Stage 1. Preparation of (1H-benzimidazol-2-ylsulfanyl) acetic acid ethyl ester

A mixture of 2-mercaptobenzimidazole (0.3 g, 2 mmol), ethyl bromoacetate (0.50 g, 2.9 mmol) and potassium carbonate (0.14 g, 0.98 mmol) in ethanol (3.1 mL) was brought to reflux. Heated for 8 hours and then concentrated in vacuo. Purification by HPLC yielded 0.22 g (46%) of the desired product. LC-MS
m / z 237.2 (M + H ^< + ^> ); RT 1.41 min.
Stage 2. Preparation of (1-hexadecyl-1H-benzimidazol-2-ylsulfanyl) acetic acid methyl ester

Sodium hydride (0.03 g, 0.8 mmol) was added to a solution of (1H-benzimidazol-2-ylsulfanyl) acetic acid ethyl ester (0.21 g, 0.79 mmol) in DMF (10 mL) at 0 ° C. And the mixture was stirred at rt for 1 h. Hexadecyl bromide (0.22 g, 0.71 mmol) was added and the mixture was stirred at rt for 18 h.
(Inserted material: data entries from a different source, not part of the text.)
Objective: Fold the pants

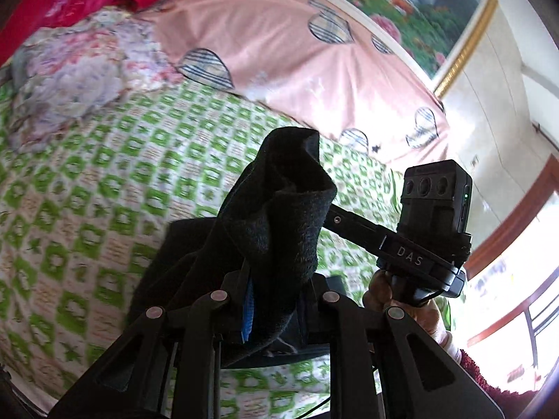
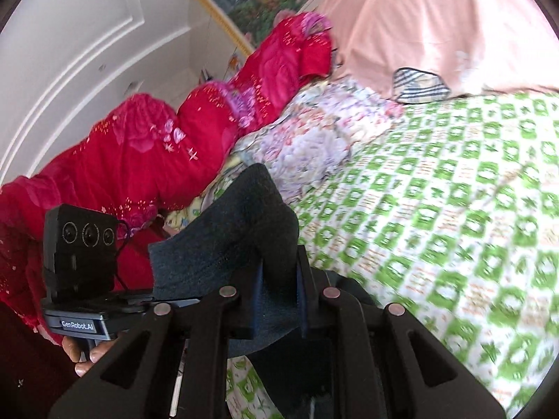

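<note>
The left claw [image 1: 270,300] is squeezed tight on one bunch of dark pants [image 1: 279,216]. The cloth sticks up and out from between its two fingers and also hangs down under them. One blue strip [image 1: 247,314] shows on the inside of a finger, right against the cloth.

The right claw [image 2: 277,300] is squeezed tight on another part of the same pants [image 2: 230,244]. The cloth puffs up just past its two fingers and drops below them too.

To the right of the left claw is the other tool's one black camera box [image 1: 435,199], with a hand [image 1: 384,296] under it. To the left of the right claw is one more black camera box [image 2: 82,244], also with a hand [image 2: 84,356] below.

Under and past both claws lies one green and white checked sheet [image 1: 87,192]. Farther off there is one flowery blanket [image 1: 77,76], one red blanket [image 2: 139,150], and one pink cover [image 1: 279,42] with striped hearts on it; five hearts show in the left view. Farthest away, one picture in a gold frame [image 1: 464,35] hangs on the wall.
</note>
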Motion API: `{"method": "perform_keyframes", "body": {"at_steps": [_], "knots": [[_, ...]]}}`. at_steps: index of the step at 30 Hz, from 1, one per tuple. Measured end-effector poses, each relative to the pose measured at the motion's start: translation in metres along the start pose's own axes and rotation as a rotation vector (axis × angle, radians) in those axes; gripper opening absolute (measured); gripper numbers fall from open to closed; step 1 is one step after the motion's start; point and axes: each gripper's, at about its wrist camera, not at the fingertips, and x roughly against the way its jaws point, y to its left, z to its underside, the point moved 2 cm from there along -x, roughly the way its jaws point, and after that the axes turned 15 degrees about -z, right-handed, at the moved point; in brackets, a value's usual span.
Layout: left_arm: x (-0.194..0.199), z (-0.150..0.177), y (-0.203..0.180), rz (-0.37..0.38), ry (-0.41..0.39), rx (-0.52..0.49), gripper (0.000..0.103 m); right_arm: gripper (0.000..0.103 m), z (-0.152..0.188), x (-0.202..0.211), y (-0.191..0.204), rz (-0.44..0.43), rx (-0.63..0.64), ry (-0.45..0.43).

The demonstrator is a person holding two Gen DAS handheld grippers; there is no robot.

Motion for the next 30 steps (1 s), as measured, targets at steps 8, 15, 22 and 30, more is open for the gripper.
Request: {"method": "perform_keyframes", "body": {"at_steps": [8,15,22,30], "knots": [[-0.028,0.021,-0.046,0.024,0.066,-0.086,0.019,0.017,0.032,0.047,-0.022,0.043,-0.064,-0.092],[-0.055,0.043,-0.074,0.006,0.111,-0.156,0.019,0.017,0.057,0.071,-0.044,0.075,-0.136,-0.130],[-0.069,0.054,-0.090,-0.001,0.127,-0.212,0.019,0.018,0.071,0.085,-0.055,0.101,-0.171,-0.143],[-0.082,0.063,-0.101,0.026,0.140,-0.251,0.023,0.026,0.084,0.102,-0.061,0.212,-0.188,-0.143]]}}
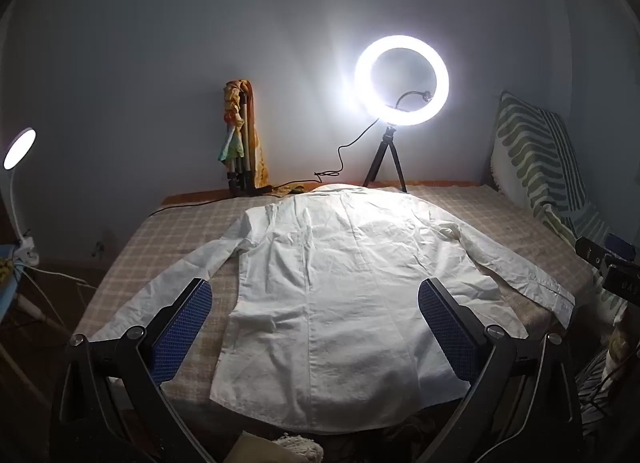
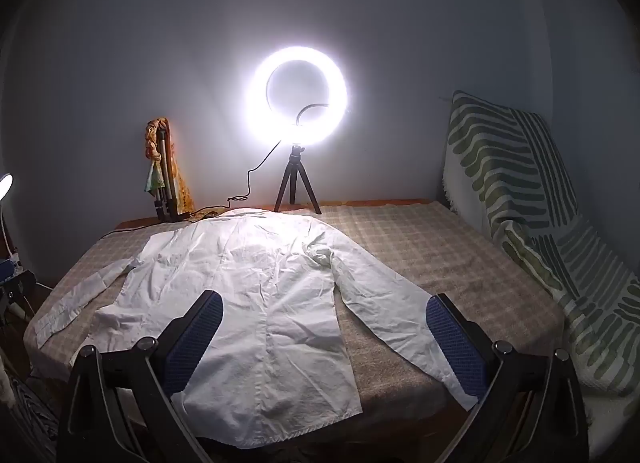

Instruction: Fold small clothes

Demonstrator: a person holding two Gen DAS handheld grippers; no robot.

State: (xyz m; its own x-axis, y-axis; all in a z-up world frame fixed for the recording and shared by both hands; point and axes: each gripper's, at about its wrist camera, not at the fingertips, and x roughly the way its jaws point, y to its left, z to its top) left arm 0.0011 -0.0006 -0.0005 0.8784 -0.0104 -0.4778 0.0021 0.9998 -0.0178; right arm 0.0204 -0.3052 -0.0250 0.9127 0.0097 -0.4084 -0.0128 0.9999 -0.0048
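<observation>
Left wrist view: we see the bed (image 1: 472,219), covered by a checked beige cloth, carrying the white shirt (image 1: 340,283) laid flat and spread out. We read the shirt's long axis as running from the near edge of the bed toward the far wall, collar end far, hem near. Both sleeves angle outward and back toward us, one to each side.

Behind the bed we note the lit ring light (image 1: 401,80) on its small tripod, a folded tripod wrapped in coloured fabric (image 1: 241,139) against the wall, and a striped cushion (image 1: 536,151) at the right. A small desk lamp (image 1: 18,149) glows at the far left.

We hold the left gripper (image 1: 315,291) above the hem area with its jaws wide apart; the blue pads (image 1: 182,337) grip nothing.

In the right wrist view, the shirt (image 2: 256,283) sits left of centre. The right gripper (image 2: 326,305) is likewise spread wide and empty; its right-hand pad (image 2: 456,343) overlaps the near sleeve cuff, though we cannot tell whether they touch.
</observation>
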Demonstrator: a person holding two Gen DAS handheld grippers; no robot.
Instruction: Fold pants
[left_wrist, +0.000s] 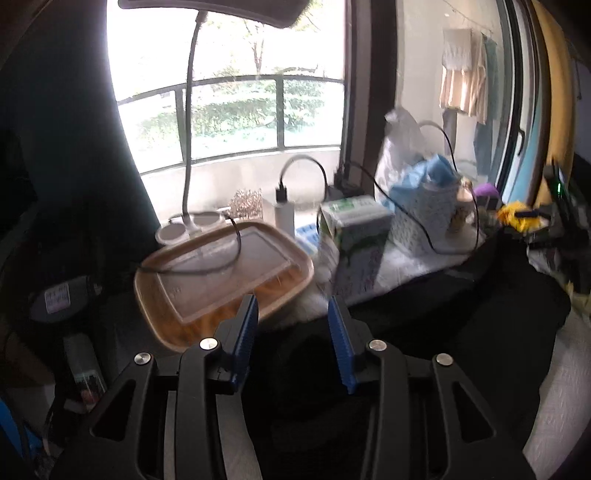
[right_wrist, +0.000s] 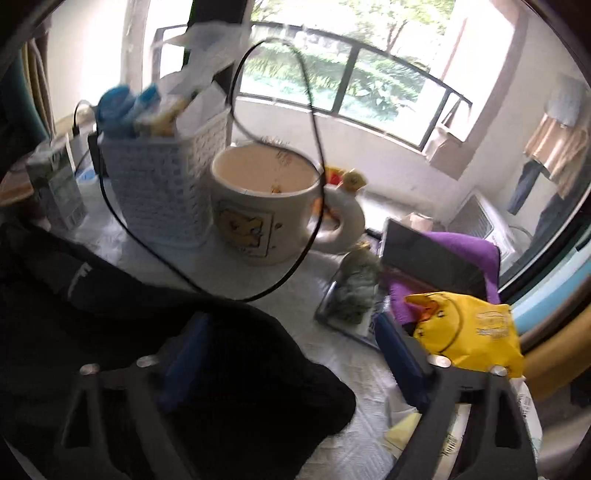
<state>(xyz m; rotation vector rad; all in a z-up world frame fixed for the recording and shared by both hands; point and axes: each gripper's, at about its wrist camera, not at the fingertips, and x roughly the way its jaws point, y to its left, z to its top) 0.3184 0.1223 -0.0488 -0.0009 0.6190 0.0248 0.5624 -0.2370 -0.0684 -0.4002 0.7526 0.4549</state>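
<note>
The black pants (left_wrist: 461, 317) lie in a loose heap on the white-covered desk (right_wrist: 325, 354), hemmed in by clutter along the window side. The left gripper (left_wrist: 291, 332) hovers over the dark fabric with its blue fingers (left_wrist: 245, 332) spread apart and nothing between them. The right gripper (right_wrist: 291, 354) also has its fingers spread wide; its left finger sits over or just against the edge of the pants (right_wrist: 147, 332), but no cloth appears pinched.

The main risk, as I judge it, is the crowding. A black cable (right_wrist: 314, 147) loops down from above and ends right at the pants' edge, so lifting or dragging the cloth could snag it and tug whatever it is plugged into. The cartoon mug (right_wrist: 258, 206) and the white woven basket (right_wrist: 166, 192) stand just behind the fabric, and a sweep of cloth or a finger could tip them. On the left, the lidded takeaway container (left_wrist: 221, 273) and the milk carton (left_wrist: 354, 240) sit near the pants' far edge and could be pushed. The yellow snack bag (right_wrist: 472, 332) lies touching or nearly touching the right finger and may get caught in a closing grasp. Black fabric also hides its own seams, so a pinch may catch only one layer.
</note>
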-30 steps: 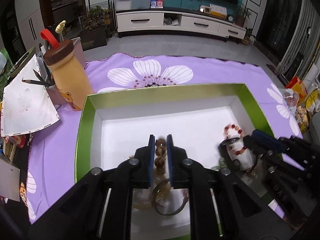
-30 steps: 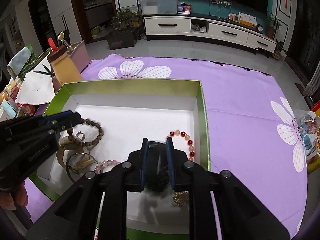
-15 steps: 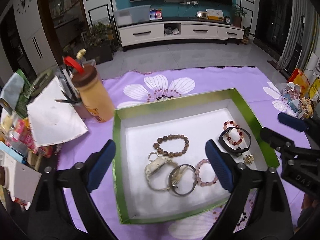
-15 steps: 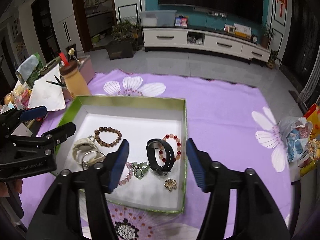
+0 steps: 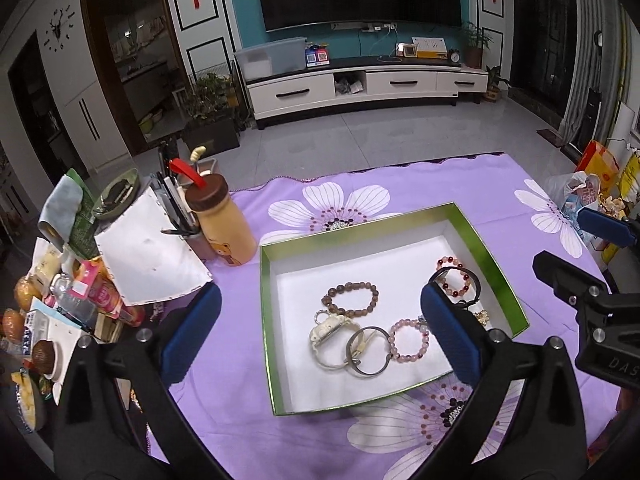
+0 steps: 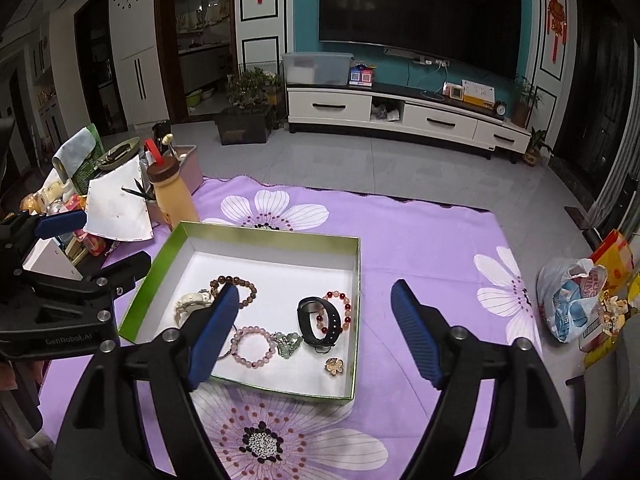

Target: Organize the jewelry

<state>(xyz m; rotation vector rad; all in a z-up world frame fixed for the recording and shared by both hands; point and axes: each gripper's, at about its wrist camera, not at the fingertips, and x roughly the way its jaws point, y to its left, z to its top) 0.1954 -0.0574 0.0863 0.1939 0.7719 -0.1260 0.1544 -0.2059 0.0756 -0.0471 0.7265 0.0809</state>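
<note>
a living room table under a purple cloth [image 6: 420, 240] holds the green box [image 6: 276, 236] with the bracelets [image 5: 352, 300] inside. left gripper [image 5: 316, 332] and right gripper [image 6: 312, 328] have just been opening; both hang wide and empty. beads look light, slippery; pinch across a strand.

A counter draped in a purple flower-print cloth [image 6: 420, 248] carries an open green-rimmed box [image 6: 357, 280], a tan bottle with a brown cap [image 6: 172, 196] just beside the box's far left corner, cluttered packets [image 5: 80, 292] at left, and a plastic bag [image 6: 568, 300] at right.
</note>
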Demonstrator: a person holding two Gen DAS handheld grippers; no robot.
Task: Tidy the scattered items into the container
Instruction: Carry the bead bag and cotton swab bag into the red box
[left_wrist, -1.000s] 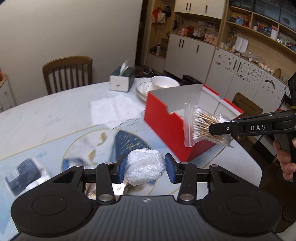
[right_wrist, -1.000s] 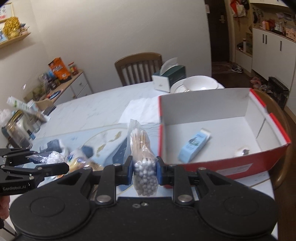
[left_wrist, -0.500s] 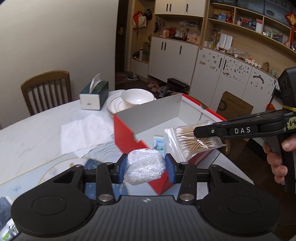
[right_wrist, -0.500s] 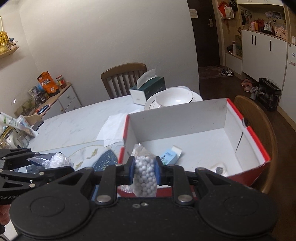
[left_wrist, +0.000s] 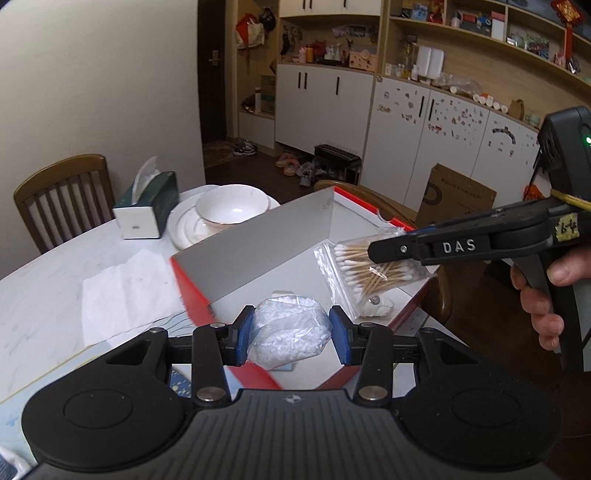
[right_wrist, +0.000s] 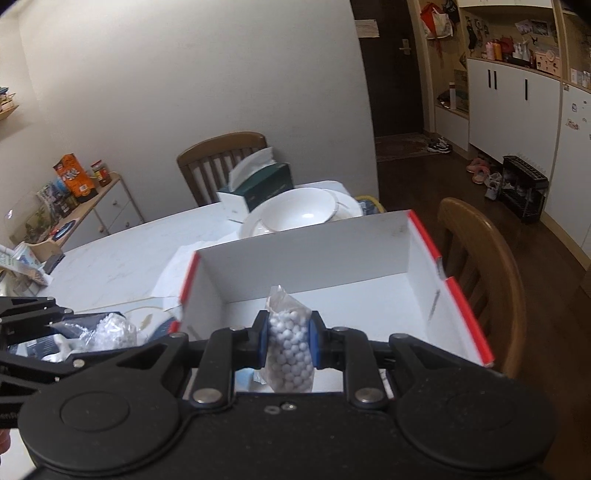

The reaction mixture was diluted with water and methanol and concentrated in vacuo. Purification by column chromatography (20% ethyl acetate in hexane) yielded 0.24 g (67%) of the desired product. LC-MS m / z 447.4 (M + H ^< + ^> ); RT 5.03 min.
Stage 3. Preparation of (1-hexadecyl-1H-benzimidazol-2-ylsulfanyl) acetic acid

A mixture of lithium hydroxide (0.060 g, 2.4 mmol) and (1-hexadecyl-1H-benzimidazol-2-ylsulfanyl) acetic acid methyl ester (0.21 g, 0.47 mmol) was heated to reflux for 2 hours. Rt, cooled to rt and concentrated in vacuo. The residue was dissolved in water and the suspension was acidified with 1N HCl and filtered. The solid was collected and dried to yield 0.16 g (79%) of the desired product. ¹ H NMR (400 MHz, CD ₃ OD) δ 7.70-7.20 (m, 4H), 4.20 (t, 2H), 3.80 (s, 2H), 1.85 (m, 2H), 1.21-1.50 (m, 28H), 0.90 (t, 3H); LC-MS m / z 433.2 (M + H ⁺ ); RT 4.72 min.

Example 1P
Production of lithium 6- (2-tritylsulfanylethylamino) nicotinate

Step 1.6 Preparation of 2- (2-tritylsulfanylethylamino) nicotinic acid methyl ester.

With methyl 6-chloronicotinate (0.20 g, 1.17 mmol), 2-tritylsulfanylethylamine (0.56 g, 1.75 mmol), cesium carbonate (0.95 g, 2.91 mmol), and dichloromethane [1, 1′-bis (diphenylphosphino) ferrocene] dichloropalladium (II) complex (1: 1) (0.24 g, 0.29 mmol) was added to 120 ° C. overnight in 1,4-dioxane (4.0 mL) and water. Heated. Upon cooling to rt, the reaction mixture was filtered through Celite ^(R), concentrated in vacuo, and purified by Biotage column chromatography (5% EtOAc / hexanes). This yielded 0.3442 g of a white solid. The material was recrystallized from 10% EtOAc / hexanes to yield 0.272 g (51%) of the desired product as a white solid. Rf = 0.42 (20% EtOAc / hexane). ¹ H NMR (400 MHz, CD ₂ Cl ₂ ) δ 2.0 (bs, 1H), 2.45 (t, 2H), 3.40 (t, 2H), 3.92 (s, 3H), 7.15 -7.30 (m, 10H), 7.42-7.50 (m, 6H), 8.02 (d, 1H), 8.90 (s, 1H).
Step 2. Preparation of 6- (2-tritylsulfanylethylamino) lithium nicotinate

6- (2-Tritylsulfanylethylamino) nicotinic acid methyl ester (270 mg, 0.59 mmol) was suspended in THF (2 mL), MeOH (2 mL) and water (1 mL). The reaction mixture was treated with LiOH (20 mg, 0.65 mmol) and heated to 50 ° C. for 2 hours. Upon cooling to rt, the reaction mixture was concentrated in vacuo. Recrystallization from EtOAc / hexane (3: 1) yielded 236 mg (89%) of the desired product as a white solid. ¹ H NMR (400 MHz, DMSO- _d6 ) δ 2.25 (t, 2H), 3.00 (bt, 1H), 3.28 (t, 2H), 7.00-7.40 (m, 16H), 7.90 (d, 1H), 8.72 (s, 1H).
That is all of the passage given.